◆ **Task**:
Give the number of lines in the entries below that hold "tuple", with no accompanying words.

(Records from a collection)

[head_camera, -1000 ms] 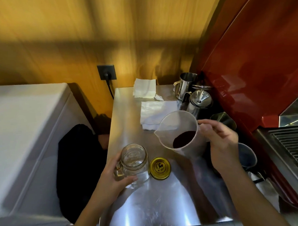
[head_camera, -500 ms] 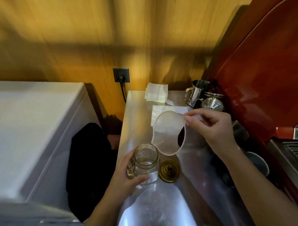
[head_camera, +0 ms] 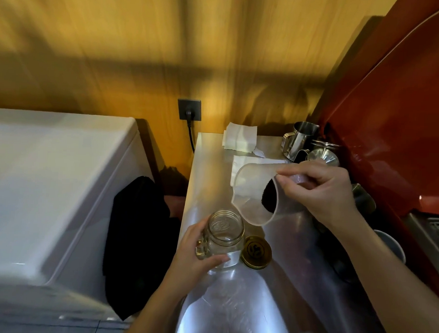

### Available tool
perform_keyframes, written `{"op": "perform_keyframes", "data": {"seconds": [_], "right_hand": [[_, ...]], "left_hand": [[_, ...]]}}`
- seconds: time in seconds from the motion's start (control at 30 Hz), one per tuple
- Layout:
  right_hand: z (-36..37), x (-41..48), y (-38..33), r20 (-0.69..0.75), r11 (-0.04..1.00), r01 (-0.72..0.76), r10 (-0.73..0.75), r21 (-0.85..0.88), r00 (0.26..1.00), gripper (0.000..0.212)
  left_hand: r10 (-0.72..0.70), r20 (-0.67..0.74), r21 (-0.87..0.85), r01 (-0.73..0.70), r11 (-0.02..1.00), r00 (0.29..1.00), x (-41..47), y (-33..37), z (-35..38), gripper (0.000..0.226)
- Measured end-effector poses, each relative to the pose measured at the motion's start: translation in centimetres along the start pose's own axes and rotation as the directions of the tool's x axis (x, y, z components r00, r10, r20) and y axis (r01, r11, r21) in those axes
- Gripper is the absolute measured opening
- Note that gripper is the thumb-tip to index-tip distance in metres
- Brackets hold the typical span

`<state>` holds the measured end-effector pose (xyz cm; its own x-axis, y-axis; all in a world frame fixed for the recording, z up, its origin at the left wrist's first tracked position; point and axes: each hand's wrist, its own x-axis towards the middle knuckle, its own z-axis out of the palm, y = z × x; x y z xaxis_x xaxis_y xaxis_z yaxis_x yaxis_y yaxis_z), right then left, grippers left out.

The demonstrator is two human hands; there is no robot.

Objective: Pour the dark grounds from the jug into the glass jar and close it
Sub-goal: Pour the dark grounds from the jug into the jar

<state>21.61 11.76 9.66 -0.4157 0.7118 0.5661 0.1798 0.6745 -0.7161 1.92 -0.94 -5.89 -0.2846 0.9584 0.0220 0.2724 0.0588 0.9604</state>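
Wood panelling backs a narrow steel table point(head_camera: 213, 166), with a white chest point(head_camera: 51, 185) off to the left and a dark cloth point(head_camera: 136, 238) hanging in the gap between them; nothing there bears on the pour. Near the table's front edge the left hand point(head_camera: 192, 262) wraps the glass jar point(head_camera: 223, 238), fingers point(head_camera: 215, 261) curled closed round its lower wall and thumb side against the handle, most likely to keep it from sliding or tipping when grounds land in it; the jar stands upright, mouth open, and looks empty, though glare makes the bottom hard to read. Just beside it on the right lies the gold lid point(head_camera: 256, 252), flat on the steel and within easy reach for closing afterwards. Above and to the right, the clear plastic jug point(head_camera: 257, 192) is tilted steeply on its side, spout aimed down toward the jar's mouth but not yet over it; the dark grounds point(head_camera: 269, 196) sit bunched against the base and have not begun to slide. The right hand point(head_camera: 322, 192) grips the jug near its base, fingers point(head_camera: 291, 179) pinched shut on its wall, which gives control over the tilt.
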Motion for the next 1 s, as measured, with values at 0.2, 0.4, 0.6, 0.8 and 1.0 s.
{"op": "perform_keyframes", "data": {"seconds": [0.2,0.4,0.6,0.8,1.0], "right_hand": [[0.4,0.1,-0.3,0.077,0.998,0.027,-0.022,-0.058,0.997,0.029],[0.7,0.3,-0.9,0.125,0.981,0.132,-0.115,-0.139,0.985,0.016],[1.8,0.4,-1.3,0.192,0.973,0.177,-0.147,-0.147,0.97,0.009],[2.5,1.4,-1.7,0.276,0.938,0.278,-0.217,-0.206,0.936,0.027],[3.4,2.3,-2.1,0.354,0.859,0.428,-0.323,-0.28,0.878,0.032]], "left_hand": [[0.029,-0.002,0.006,-0.029,1.0,1.0,0.0,-0.1,0.0,0.084],[0.026,-0.006,0.004,-0.026,1.0,1.0,0.1,-0.4,0.1,0.084],[0.047,-0.022,0.027,-0.046,0.999,0.999,0.3,-0.4,0.2,0.079],[0.052,-0.029,0.045,-0.051,0.998,0.998,0.2,-0.8,0.2,0.08],[0.061,-0.042,0.032,-0.059,0.998,0.997,0.3,-0.8,0.3,0.079]]}}
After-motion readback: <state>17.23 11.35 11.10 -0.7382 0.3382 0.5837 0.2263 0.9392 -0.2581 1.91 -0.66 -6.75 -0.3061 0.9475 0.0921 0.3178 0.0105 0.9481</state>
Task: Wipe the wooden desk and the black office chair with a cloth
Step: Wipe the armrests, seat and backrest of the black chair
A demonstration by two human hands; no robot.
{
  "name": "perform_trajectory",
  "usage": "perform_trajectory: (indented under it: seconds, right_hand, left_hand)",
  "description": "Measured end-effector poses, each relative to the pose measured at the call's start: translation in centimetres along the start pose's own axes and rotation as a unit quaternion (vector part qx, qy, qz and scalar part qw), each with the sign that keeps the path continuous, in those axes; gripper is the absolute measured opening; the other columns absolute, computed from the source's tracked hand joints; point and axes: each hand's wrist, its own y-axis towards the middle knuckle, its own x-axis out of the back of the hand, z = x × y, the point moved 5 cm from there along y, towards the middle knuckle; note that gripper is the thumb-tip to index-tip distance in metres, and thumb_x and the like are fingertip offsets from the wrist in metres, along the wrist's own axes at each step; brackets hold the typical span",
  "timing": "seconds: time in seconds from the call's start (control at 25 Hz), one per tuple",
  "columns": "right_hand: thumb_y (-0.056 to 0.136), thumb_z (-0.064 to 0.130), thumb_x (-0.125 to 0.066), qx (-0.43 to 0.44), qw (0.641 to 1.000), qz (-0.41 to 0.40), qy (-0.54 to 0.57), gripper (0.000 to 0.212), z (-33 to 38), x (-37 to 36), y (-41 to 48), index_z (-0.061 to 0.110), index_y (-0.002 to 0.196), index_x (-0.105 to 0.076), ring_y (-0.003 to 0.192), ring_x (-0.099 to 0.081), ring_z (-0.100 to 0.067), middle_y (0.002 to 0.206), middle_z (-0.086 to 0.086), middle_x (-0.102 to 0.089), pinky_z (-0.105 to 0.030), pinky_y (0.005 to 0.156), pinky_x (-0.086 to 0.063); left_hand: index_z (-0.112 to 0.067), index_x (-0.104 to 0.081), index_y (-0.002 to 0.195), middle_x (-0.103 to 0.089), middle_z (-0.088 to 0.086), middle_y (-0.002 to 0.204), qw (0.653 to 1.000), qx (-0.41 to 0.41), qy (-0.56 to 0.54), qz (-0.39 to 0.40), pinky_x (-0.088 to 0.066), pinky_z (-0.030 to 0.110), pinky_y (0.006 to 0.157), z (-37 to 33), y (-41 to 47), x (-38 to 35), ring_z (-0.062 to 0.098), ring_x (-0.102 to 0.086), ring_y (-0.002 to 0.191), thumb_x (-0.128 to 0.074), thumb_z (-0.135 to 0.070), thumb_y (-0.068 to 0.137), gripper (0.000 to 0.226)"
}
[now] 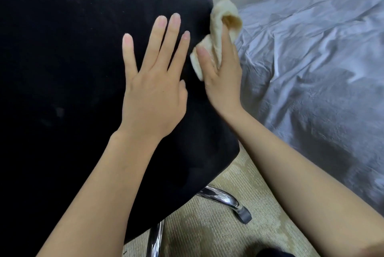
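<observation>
**Black office chair** (72,69). Largest item, filling the left and centre of the view. Dark fabric panel with a curved right edge; pale dust specks show near the top. Whether this panel is the seat or the backrest cannot be told.

**Grey duvet** (311,59). Rumpled bedding just beside the chair's right edge. Not part of the task.

**Beige carpet** (207,225). Patterned floor below the chair.

**Chrome chair base** (220,196). Two bright legs under the panel; one ends in a dark caster (244,216).

**Left hand** (153,90). Flat on the fabric, fingers straight and spread, holding nothing. It appears to steady the chair.

**Right hand** (224,78). At the chair's right edge, thumb and fingers curled about the cloth, pressing it to the edge.

**Cream cloth** (218,34). Bunched into a roll against the chair's right edge, between panel and duvet.
- Long axis: along that edge, from a lower end by the thumb to an upper end leaning toward the bed.
- The upper end shows an open fold facing the duvet.

**Step in hand.** Judged to be the chair stage, working the side edge. The wooden desk is out of view, so its state is unknown.

**Next move.** Likely a stroke along the edge or across the dusty fabric. That calls for steady pressure, with the cloth opened flatter for wider contact and the left hand bracing against swivel.
</observation>
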Motion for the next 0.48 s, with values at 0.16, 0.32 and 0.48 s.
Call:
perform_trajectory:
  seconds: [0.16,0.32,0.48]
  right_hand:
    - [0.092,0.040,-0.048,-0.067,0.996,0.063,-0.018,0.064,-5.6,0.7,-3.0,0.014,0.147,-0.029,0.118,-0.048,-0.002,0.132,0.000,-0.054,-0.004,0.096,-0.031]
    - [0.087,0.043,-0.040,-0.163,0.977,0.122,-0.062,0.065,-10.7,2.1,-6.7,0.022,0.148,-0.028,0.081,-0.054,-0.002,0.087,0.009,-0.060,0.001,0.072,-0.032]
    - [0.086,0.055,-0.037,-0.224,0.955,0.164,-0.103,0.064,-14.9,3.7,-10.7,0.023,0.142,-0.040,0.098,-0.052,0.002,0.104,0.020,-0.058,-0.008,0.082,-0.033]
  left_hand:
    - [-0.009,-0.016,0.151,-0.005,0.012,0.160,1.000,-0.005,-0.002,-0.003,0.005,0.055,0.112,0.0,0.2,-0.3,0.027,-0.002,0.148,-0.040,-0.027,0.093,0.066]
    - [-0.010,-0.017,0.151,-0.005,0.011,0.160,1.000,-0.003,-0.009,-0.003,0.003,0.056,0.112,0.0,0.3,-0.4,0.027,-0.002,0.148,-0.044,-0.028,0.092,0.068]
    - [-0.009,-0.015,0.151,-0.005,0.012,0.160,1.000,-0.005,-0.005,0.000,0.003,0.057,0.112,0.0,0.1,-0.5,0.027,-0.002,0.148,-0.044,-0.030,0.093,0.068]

◆ **Response for this exercise**:
2